Credete a me: non cercate di prendere il treno a Riotorto.

Quest'anno Riotorto ha conquistato la bandiera blu e al bar del Bagnoskiuma si fa festa quasi tutte le sere. Con un terribile dj che riesce a svuotare la pista semplicemente annunciando un pezzo ballabile. L'età media dei partecipanti si aggira sui trent'anni, perché la media è tra gli ultracinquantenni e gli under tredici.
 
Al bar del Bagnoskiuma si beve il peggior Mohito della storia.
Viene servito in bicchieri di plastica.
E costa pure otto ricchi euro.
 

Sapri, Villammare, Maratea e un altro paesino di cui non ricordo il nome (SA)
Mira o mare quant'è bello

All’uscita dell’A1 tenete d’occhio il paesaggio sulla vostra destra perché si vede il Vesuvio. Lo riconoscerete seguendo l’impeccabile logica di mio zio (“cerca un monte a cui manca la punta”) e perché di notte è illuminato come un albero di Natale.

La Salerno-Reggio Calabria è una di quelle vecchie strade dove sul guardrail ci sono ancora i rododendri in fiore.
La Salerno-Reggio
Calabria è completamente gratuita e secondo mia zia la sua manutenzione la paghiamo noi del centro nord.

Sotto Napoli si fa la raccolta differenziata dei rifiuti, ma solo dentro ai sacchetti.
Per la strada potete abbandonare l'immondizia un po'
come vi pare.

Sotto Napoli qualunque occasione è buona per sparare fuochi d’artificio a ogni ora del giorno e della notte.

Sotto Napoli c'è un incendio ogni sera ma nessuno se ne accorge. 

Nei ristoranti della provincia di Salerno tutti i camerieri si chiamano Antonio.
Il novanta per cento della popolazione maschile si chiama Antonio.

Il restante dieci per cento si divide tra Peppino, Giggino, Gennarino e altri nomi che finiscono in -ino (tra cui la variante Tonino).

Nei ristoranti della provincia di Salerno una pizza Margherita costa tre euro.
Con quindici euro ti porti via in panza antipasto di pesce, pizza con bufala, birra e caffè
.

Il caffè viene sempre servito accompagnato da un bicchiere d'acqua fresca, per esaltarne il sapore.
Ma questo
me lo ha insegnato Giovannino, il coccobello della spiaggia di Punta Ala, nell'estate Duemila, quando mi ha portata nel ghetto dei venditori ambulanti.

In provincia di Salerno non esiste l'acqua gassata.
Potete scegliere tra naturale o effervescente.

In provincia di Salerno si risparmia sui prefissi.
Per esempio, gli ombrelloni non si affittano ma si fittano.

Nei discount non è raro ascoltare musica rock e alla sera, sul lungomare, potete assistere a concerti di gruppi metal under ventuno che fanno soprattutto cover dei Dream Theater. Sul marciapiedi, in mezzo alla gente, come nella migliore tradizione hardcore.

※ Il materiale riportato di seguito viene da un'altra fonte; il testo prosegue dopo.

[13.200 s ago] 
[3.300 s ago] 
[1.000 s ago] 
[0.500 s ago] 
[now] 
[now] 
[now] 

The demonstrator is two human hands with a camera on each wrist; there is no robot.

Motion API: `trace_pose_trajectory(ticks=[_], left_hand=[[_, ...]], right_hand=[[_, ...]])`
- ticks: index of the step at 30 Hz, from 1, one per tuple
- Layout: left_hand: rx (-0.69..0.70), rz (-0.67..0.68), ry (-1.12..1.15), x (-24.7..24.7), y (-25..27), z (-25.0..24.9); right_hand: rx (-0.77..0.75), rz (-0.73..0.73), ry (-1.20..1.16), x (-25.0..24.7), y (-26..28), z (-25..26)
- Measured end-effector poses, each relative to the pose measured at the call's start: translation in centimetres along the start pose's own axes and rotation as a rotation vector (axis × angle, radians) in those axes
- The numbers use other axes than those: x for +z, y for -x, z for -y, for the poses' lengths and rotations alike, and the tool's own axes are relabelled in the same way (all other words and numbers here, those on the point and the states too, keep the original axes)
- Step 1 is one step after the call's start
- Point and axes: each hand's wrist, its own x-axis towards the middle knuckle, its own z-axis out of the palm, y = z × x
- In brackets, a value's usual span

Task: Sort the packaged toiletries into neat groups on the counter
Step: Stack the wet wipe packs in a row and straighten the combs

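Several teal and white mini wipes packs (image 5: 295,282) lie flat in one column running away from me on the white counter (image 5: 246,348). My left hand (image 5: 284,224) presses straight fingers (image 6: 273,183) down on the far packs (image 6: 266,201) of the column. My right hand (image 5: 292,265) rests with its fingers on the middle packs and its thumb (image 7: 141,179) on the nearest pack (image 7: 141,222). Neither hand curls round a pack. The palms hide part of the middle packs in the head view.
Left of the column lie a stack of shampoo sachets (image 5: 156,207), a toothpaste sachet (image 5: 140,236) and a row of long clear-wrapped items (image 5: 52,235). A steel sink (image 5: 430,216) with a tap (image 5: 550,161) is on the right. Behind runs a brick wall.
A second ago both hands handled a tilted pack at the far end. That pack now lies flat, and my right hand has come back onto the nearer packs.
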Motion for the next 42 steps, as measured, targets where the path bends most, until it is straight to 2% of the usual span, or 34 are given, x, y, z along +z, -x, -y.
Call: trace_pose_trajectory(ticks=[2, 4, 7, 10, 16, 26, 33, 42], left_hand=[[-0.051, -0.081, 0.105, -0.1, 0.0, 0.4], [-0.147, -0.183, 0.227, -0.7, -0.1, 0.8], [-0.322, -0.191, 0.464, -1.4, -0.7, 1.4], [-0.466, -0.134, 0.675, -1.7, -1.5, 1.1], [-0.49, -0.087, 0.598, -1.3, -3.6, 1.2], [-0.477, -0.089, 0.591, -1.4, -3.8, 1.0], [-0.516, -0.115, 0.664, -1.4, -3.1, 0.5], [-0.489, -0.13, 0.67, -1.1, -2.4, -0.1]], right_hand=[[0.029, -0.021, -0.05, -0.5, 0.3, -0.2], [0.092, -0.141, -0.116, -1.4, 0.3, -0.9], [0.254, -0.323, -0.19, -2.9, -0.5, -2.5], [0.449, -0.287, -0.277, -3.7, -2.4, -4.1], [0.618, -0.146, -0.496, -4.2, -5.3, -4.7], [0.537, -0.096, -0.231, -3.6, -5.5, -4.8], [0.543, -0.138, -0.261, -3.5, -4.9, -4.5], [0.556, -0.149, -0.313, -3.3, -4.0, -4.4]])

Sul lungomare di Villammare c’è il locale più in della zona, di cui non ricordo il nome ma lo riconoscerete dalla dirompenza della musica techno e perché le bariste sono seminude. All’interno un vasto assortimento di fighetti dalle facce annoiate aspetta fiducioso un abbordaggio. Lì potrete bere un Mohito strepitoso (migliore di quello l’ho scovato solo nella zona di Trastevere a Roma, un po’ dappertutto) e per soli cinque euro potrete portarvi a casa il bicchiere, perché nessuno controlla all'uscita. Tenete presente però che lo state a tutti gli effetti rubando.